*** Opening of Collected data ***
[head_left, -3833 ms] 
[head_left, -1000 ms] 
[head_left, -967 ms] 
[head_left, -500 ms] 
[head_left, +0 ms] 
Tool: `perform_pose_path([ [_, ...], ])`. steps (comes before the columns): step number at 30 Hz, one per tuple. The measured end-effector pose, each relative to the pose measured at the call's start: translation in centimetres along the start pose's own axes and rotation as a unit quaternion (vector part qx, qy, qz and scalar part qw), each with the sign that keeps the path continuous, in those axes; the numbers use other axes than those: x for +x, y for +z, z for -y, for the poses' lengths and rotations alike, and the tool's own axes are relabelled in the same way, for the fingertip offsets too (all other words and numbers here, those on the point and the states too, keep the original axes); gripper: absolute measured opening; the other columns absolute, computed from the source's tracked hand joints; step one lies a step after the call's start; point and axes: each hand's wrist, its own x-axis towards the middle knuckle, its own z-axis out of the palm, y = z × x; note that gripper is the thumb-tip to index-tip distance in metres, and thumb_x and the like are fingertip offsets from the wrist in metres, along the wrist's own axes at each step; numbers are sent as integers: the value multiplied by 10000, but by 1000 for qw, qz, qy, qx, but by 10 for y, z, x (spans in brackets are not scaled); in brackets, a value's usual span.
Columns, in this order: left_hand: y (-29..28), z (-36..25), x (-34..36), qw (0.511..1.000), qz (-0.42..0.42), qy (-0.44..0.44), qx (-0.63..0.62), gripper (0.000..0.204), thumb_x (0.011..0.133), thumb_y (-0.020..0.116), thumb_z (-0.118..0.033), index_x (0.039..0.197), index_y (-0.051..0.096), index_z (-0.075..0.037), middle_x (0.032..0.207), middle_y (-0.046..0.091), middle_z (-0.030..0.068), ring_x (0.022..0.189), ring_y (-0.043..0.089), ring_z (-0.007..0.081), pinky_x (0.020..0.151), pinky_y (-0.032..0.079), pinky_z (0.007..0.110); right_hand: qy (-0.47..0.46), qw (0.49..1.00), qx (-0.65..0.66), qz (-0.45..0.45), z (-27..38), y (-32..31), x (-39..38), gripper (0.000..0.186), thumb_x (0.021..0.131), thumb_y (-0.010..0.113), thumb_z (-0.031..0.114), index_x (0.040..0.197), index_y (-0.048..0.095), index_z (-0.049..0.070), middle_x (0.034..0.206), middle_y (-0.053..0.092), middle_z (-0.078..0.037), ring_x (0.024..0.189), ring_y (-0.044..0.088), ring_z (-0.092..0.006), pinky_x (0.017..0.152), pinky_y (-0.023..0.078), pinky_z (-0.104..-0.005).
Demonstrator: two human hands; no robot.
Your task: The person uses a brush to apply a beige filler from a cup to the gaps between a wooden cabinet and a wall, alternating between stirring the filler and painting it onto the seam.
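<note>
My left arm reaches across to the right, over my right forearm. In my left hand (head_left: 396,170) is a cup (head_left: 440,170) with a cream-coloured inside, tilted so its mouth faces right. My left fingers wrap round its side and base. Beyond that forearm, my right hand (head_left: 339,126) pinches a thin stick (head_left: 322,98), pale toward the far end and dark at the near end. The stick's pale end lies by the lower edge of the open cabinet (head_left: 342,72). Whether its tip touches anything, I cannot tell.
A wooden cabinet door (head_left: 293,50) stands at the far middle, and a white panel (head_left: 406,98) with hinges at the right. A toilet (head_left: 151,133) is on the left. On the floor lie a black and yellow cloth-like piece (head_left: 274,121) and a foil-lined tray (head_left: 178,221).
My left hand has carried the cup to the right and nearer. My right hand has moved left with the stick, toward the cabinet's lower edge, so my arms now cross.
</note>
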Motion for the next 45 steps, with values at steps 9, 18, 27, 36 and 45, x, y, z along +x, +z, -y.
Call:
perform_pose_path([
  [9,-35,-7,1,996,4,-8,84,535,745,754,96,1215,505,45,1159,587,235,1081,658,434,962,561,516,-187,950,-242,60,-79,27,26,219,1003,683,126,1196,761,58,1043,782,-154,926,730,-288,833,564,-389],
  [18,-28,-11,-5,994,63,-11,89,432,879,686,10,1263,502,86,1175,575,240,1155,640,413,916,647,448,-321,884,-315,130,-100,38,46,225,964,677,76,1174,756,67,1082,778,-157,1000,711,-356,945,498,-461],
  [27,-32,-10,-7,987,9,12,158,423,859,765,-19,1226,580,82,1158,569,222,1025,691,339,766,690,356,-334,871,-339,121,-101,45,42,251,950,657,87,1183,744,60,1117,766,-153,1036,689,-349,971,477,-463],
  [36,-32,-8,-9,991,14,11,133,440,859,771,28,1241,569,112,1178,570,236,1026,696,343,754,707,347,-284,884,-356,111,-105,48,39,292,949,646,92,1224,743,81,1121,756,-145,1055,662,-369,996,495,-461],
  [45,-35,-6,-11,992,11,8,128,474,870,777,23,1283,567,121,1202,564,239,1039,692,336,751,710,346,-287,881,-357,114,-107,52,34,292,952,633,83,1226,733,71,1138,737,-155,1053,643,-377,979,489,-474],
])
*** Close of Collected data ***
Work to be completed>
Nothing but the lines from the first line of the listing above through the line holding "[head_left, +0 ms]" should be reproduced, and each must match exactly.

Solution to the exercise>
[head_left, -3833 ms] 
[head_left, -1000 ms] 
[head_left, -967 ms] 
[head_left, -500 ms] 
[head_left, +0 ms] 

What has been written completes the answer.